## What you are asked to do
Your answer must be the full listing below, repeated exactly, with no pictures in it.
Information supplied section start
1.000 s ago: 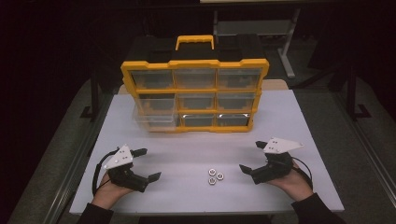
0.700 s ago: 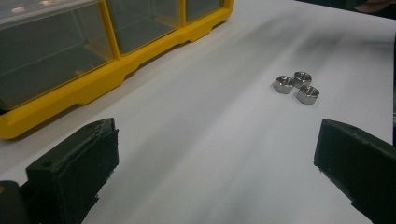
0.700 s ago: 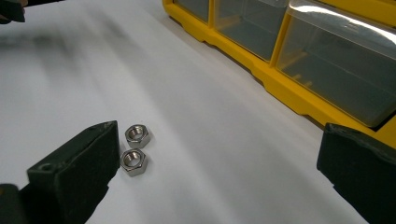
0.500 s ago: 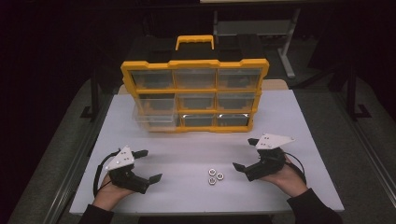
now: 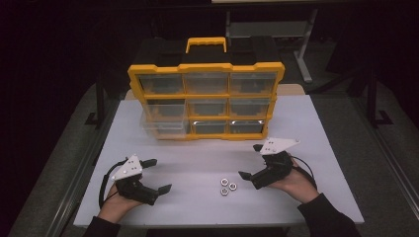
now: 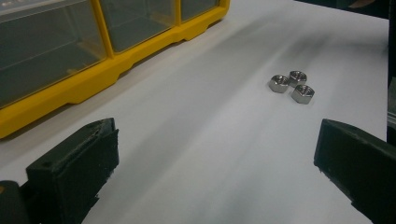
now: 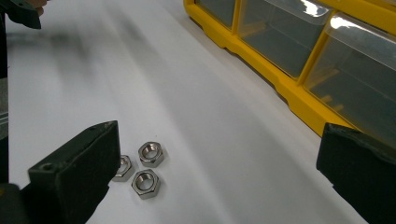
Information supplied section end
## Task answer
1.000 s ago: 
0.700 s ago: 
0.700 s ago: 
0.500 s ago: 
now: 
now: 
now: 

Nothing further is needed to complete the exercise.